Since selling off several dealerships, my thoughts have become more charitable about the factory gang I had dealt with.
We dealers are a forgiving lot. All it takes are a few gracious gestures, some concerned calls and an extended hand of friendship. Most past sins are forgiven and factory guys extend themselves in ways that seem to have otherwise been prohibited.
I've received more welcoming contacts in the weeks since selling than in the months before. One factory friend even came from two states away to buy me dinner.
I find it curious that factory efforts to plump up dealer's profits have been making headlines. Factory attention to their dealers' profit needs should not be newsworthy, it should be a given.
So, are we witnessing real change or another short-term strategy aimed at patching a stretch of bad road? Current “help-the-dealer” efforts suggest franchisors have developed a new appreciation for dealers and want to help them become strong.

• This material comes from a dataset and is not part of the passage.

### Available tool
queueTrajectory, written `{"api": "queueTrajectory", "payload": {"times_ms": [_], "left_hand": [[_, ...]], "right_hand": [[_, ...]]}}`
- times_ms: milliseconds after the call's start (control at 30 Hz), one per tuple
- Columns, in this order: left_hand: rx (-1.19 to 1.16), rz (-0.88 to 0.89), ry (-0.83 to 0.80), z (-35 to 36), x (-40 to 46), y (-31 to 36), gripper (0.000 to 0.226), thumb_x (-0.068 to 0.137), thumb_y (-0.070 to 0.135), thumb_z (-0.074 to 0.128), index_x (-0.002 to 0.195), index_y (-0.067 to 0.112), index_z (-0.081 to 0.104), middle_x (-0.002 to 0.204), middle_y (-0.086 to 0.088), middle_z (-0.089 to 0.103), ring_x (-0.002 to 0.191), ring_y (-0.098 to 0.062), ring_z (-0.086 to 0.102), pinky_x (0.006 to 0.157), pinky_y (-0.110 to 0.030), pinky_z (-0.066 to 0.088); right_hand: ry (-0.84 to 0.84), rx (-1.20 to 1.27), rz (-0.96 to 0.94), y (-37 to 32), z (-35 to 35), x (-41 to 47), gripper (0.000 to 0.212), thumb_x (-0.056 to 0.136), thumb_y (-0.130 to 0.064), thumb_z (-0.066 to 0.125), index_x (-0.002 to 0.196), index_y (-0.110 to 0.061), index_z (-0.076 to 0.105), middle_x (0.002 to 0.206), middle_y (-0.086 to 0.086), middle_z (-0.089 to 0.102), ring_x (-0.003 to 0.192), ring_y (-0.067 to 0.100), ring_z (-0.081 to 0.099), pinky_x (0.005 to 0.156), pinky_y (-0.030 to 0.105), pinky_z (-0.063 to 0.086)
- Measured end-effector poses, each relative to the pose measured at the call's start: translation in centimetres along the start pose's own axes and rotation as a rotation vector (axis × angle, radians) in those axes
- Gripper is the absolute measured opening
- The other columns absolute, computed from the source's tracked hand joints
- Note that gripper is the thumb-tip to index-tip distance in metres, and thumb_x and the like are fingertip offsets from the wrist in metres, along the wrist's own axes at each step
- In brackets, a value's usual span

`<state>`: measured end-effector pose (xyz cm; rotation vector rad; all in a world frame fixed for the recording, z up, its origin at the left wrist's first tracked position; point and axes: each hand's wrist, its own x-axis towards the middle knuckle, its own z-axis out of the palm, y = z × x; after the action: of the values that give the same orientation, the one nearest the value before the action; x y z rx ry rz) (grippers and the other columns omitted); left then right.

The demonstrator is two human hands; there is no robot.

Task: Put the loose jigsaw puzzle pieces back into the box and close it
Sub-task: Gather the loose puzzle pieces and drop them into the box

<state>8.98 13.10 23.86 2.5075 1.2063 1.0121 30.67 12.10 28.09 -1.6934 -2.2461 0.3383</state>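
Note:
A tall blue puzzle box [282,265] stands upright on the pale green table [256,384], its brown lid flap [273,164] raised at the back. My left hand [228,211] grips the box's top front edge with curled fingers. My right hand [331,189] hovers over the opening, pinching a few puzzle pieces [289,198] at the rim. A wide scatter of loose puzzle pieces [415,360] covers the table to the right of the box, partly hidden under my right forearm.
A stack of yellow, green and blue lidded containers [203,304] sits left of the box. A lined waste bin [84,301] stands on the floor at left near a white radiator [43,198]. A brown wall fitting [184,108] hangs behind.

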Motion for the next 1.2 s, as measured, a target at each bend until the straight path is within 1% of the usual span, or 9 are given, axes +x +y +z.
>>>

Or are they trying to snare new dealers?
I'm withholding judgment. I'm focused on whether the manufacturers can get to strategies that make a difference in dealer bottom lines.
A point or two of “margin” enhancement sounds generous, but will it really show up as dealer profit or just market speak running down the drain as a bigger discount to the consumer?
General Motors' first olive branch was to give dealers more say over how their marketing contributions would be spent.
I'm not clear which is more significant, GM's belief that having dealers manage local advertising is a dealer rather than factory benefit, or the thought that the only remaining flaw in forced advertising contributions is who picks the ad?
Margin increases and greater ad control for dealers are fine, but not real manufacturer investments in dealerships. They are non-cash strategies.
Increased dealer margins will spur non-captive banks to finance sluggish inventories on dealers' lots, even though the margin most likely will be consumed by the discount required by the structure demanded by non-captive lenders.
Here again, it appears manufacturers have packaged the solutions to their problems as dealer benefits.
Which again brings us to the questions of at whom these new “dealer” programs are truly aimed, and will any of this do more than encourage new players to the field?
The answers will be revealed in the bottom lines of dealerships over the next few months.
I suspect auto makers are asking their favorite dealers what's important. The bias of those sources is so predictable that we can anticipate more new-dealer prospecting long before profits flow into existing dealerships.
As far back as I can remember, “dealer development” has been the industry euphemism for nudging unwanted dealers out.
In good years, dealer development tools are a business card, a pressed suit and some words of factory encouragement. In tough years, a few bucks are added to grease the skids (the clandestine budgets are fiercely guarded), since it's always the next dealer who receives assistance in a way that is withheld from the existing dealer.
Certainly no one is talking as openly as GM did when they paid existing dealers to dump Oldsmobile's assets into GM's other divisions. And no manufacturer has taken the bold step of putting its commitment to the profitability of dealers into its franchise agreement.
I just got off a phone call with a former employee now working at a volume franchise dealership. He says his greatest success is converting new-car customers to more profitable used-car deals.
He wants me to understand that new-car sales are “a dangerous charity” for dealers with more ego and money, than brains and need. He wanted me to hear that a commitment to new cars hurts sales people.
I haven't become that cynical, yet. But at the end of the call, my new fondness for my factory friends was fading. Hanging up, I concluded manufacturers and their dealers are going to have a hard time finding common ground in 2008.
Peter Brandow is a veteran auto dealer.